§ **ASSIGNMENT**
What lines in the data hold the string "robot"? Show them.

§ **RECORD EXCERPTS**
_____

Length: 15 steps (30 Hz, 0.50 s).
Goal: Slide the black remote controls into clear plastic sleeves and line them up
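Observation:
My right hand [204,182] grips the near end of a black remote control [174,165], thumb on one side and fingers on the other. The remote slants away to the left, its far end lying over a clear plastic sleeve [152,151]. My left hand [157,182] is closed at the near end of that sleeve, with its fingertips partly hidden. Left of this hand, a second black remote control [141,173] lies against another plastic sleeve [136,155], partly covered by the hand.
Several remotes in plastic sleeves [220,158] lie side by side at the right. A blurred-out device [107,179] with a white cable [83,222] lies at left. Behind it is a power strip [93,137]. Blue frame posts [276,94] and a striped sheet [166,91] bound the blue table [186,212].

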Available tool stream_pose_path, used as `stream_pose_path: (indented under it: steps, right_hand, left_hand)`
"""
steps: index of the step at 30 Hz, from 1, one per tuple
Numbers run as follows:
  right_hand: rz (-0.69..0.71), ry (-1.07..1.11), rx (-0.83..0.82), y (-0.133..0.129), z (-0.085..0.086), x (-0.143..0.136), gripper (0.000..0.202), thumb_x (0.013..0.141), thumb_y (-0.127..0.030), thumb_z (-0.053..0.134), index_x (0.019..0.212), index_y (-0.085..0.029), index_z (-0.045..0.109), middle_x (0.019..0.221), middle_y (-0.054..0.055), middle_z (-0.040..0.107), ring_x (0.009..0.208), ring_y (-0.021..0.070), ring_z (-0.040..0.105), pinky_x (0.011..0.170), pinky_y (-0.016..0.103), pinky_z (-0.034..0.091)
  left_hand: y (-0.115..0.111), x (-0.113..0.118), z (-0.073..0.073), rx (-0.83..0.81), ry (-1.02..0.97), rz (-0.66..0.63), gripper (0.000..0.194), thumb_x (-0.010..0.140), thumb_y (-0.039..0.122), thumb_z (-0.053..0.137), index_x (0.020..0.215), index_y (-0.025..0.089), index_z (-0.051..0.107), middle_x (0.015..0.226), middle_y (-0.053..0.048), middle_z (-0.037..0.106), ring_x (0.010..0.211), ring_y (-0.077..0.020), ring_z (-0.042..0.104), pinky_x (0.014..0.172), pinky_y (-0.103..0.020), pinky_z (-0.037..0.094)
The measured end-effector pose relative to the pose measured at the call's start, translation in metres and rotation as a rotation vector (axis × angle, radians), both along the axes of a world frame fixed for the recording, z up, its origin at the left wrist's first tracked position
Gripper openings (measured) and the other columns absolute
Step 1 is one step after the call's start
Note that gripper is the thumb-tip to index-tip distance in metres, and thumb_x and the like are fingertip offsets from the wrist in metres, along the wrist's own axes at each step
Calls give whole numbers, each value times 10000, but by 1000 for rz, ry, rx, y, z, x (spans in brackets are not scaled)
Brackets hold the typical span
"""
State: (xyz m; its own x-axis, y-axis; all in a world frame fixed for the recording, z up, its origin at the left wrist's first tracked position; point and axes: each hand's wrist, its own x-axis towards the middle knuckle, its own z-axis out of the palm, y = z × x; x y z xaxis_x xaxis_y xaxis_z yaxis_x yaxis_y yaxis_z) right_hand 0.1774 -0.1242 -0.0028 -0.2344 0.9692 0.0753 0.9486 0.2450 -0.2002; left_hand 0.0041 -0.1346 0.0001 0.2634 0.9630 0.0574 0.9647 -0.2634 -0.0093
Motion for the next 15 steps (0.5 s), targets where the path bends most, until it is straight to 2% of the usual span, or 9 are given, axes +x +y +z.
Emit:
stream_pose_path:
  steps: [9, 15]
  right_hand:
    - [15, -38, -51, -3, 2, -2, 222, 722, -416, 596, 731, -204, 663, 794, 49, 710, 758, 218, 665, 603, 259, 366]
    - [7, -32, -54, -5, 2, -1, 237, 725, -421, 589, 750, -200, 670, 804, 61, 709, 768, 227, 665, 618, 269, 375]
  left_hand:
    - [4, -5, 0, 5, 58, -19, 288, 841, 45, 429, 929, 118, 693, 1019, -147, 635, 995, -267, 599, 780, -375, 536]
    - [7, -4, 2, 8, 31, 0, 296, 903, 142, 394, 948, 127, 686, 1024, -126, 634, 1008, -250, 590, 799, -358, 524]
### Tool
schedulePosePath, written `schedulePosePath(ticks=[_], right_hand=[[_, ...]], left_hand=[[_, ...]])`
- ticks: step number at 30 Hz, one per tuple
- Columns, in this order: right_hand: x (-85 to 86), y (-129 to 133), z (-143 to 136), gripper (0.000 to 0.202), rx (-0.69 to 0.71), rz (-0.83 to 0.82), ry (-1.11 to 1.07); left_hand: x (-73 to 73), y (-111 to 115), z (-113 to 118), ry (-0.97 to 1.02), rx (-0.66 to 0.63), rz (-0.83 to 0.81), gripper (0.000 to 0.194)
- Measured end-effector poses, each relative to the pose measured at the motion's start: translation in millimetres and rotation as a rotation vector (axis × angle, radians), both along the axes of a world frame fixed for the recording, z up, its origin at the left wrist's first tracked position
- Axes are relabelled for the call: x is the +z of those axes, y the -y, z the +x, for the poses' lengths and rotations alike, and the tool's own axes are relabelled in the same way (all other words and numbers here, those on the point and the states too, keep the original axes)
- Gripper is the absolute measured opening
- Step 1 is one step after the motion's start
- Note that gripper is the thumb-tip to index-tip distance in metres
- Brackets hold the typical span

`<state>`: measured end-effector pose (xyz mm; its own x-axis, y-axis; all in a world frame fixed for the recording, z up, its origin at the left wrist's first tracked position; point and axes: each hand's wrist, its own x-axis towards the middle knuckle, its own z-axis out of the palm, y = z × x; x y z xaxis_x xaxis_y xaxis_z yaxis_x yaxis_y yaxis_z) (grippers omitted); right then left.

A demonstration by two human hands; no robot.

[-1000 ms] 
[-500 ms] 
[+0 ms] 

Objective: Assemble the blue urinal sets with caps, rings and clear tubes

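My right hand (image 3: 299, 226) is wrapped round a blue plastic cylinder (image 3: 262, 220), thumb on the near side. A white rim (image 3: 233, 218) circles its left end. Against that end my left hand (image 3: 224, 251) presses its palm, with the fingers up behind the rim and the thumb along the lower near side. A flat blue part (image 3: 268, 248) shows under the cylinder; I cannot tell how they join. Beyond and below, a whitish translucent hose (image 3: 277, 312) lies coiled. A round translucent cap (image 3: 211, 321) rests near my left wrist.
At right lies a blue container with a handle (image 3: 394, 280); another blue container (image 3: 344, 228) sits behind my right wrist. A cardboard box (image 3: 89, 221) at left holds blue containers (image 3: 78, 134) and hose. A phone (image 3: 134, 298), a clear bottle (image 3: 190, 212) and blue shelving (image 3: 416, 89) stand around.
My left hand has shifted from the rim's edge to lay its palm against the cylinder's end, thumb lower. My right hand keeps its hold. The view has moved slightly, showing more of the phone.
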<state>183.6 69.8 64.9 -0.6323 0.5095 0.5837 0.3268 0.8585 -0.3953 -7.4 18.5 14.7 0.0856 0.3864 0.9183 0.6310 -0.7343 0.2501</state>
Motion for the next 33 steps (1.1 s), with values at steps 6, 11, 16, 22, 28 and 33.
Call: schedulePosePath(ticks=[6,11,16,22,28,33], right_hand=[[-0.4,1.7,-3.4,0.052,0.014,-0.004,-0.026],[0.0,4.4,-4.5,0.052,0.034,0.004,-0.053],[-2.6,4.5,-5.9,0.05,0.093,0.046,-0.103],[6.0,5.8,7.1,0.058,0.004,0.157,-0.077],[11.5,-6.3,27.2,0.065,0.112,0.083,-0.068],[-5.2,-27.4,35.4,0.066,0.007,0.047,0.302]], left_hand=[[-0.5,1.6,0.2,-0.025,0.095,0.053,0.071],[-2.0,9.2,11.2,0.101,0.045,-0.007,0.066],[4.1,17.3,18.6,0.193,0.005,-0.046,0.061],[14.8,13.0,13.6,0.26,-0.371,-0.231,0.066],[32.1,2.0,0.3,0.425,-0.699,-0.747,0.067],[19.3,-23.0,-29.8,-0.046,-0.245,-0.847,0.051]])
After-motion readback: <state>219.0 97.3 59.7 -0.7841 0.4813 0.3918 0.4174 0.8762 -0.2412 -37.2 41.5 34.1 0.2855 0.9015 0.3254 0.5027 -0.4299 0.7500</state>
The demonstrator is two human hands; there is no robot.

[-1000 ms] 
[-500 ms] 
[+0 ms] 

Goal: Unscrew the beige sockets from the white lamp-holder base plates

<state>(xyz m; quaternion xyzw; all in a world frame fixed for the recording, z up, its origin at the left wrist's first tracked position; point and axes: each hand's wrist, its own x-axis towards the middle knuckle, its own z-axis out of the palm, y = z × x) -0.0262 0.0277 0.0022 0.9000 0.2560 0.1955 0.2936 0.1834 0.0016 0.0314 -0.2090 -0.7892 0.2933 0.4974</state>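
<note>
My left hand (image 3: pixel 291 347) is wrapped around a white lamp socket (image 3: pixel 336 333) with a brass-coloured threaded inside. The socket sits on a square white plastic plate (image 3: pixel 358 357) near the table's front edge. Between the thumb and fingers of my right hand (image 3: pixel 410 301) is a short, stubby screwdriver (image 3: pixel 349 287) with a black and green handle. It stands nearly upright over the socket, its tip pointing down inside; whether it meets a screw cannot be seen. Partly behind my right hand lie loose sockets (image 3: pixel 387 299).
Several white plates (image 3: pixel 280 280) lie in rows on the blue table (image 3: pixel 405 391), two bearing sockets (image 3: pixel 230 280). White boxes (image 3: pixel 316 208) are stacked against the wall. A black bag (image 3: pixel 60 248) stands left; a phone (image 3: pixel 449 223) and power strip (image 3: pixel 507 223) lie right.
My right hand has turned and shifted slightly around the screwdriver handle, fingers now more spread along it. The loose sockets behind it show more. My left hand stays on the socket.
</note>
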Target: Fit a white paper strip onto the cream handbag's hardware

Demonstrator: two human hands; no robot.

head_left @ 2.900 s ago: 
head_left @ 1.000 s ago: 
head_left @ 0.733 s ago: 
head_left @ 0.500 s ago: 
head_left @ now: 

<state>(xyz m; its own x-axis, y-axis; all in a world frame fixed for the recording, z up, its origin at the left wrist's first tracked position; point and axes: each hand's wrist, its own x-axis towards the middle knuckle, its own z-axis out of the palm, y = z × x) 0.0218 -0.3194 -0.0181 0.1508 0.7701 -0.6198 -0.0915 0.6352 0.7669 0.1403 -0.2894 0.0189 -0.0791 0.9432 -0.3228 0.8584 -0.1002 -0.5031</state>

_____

§ **YOUR SOLUTION**
A demonstration by two human hands; no robot.
The demonstrator is two human hands; there is no robot.
Demonstrator: two human hands; no robot.

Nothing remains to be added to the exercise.